If you would like, you may also move a doc’s URL on to the text_or_documents parameter.
Utilizing LangExtract with Native fashions through Ollama
LangExtract isn’t restricted to proprietary APIs. It’s also possible to run it with native fashions by means of Ollama. That is particularly helpful when working with privacy-sensitive scientific knowledge that may’t depart your safe surroundings. You possibly can arrange Ollama domestically, pull your most popular mannequin, and level LangExtract to it. Full directions can be found within the official docs.
Conclusion
For those who’re constructing an data retrieval system or any software involving metadata extraction, LangExtract can prevent a major quantity of preprocessing effort. In my ADR experiments, LangExtract carried out effectively, appropriately figuring out medicines, dosages, and reactions.
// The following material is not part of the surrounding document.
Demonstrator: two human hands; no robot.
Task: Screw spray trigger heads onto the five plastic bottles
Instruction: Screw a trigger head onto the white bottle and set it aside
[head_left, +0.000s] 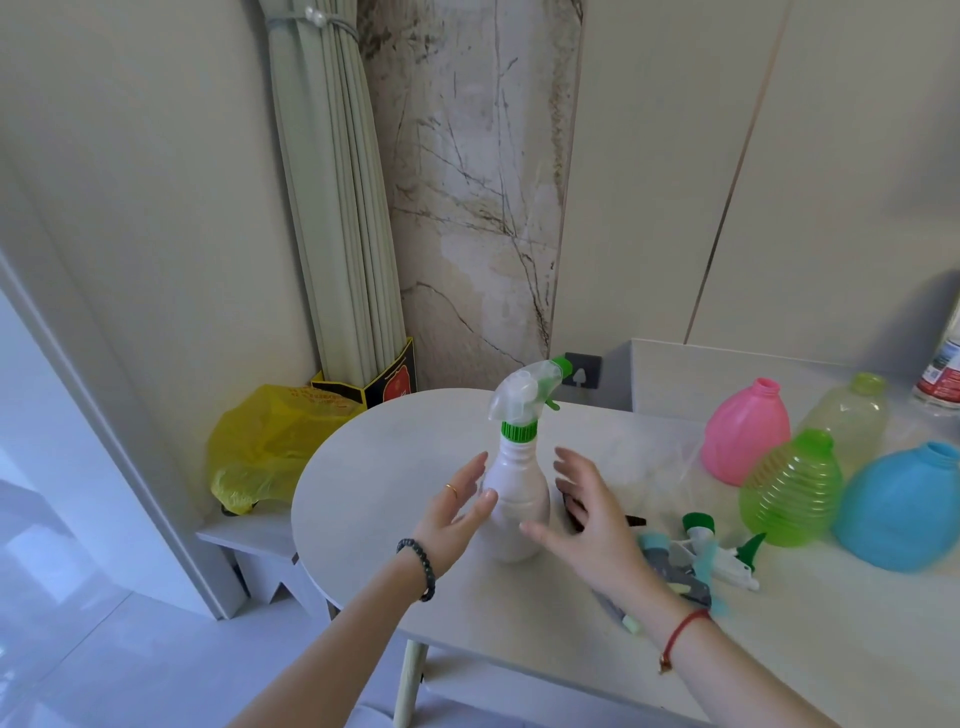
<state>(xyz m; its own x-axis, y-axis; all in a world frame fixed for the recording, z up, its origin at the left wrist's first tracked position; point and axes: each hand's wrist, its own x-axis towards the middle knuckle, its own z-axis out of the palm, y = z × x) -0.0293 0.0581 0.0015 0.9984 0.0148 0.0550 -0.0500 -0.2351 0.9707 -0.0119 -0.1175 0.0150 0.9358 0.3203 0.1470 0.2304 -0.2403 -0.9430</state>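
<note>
A spray bottle (519, 499) with its trigger head (527, 397) on stands upright on the tabletop (395, 467), left of centre. Loose trigger heads (701, 556) lie to its right, nearer. Four open bottles (795, 488) cluster at far right.

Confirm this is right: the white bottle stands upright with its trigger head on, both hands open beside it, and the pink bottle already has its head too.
Not quite. In the head view the pink bottle has a bare open neck, no head. The rest holds.
</note>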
What I observed is that the output instantly is dependent upon the standard of the few-shot examples offered by the consumer, which suggests whereas LLMs do the heavy lifting, people nonetheless stay an vital a part of the loop. The outcomes have been encouraging, however since scientific knowledge is high-risk, broader and extra rigorous testing throughout various datasets continues to be wanted earlier than shifting towards manufacturing use.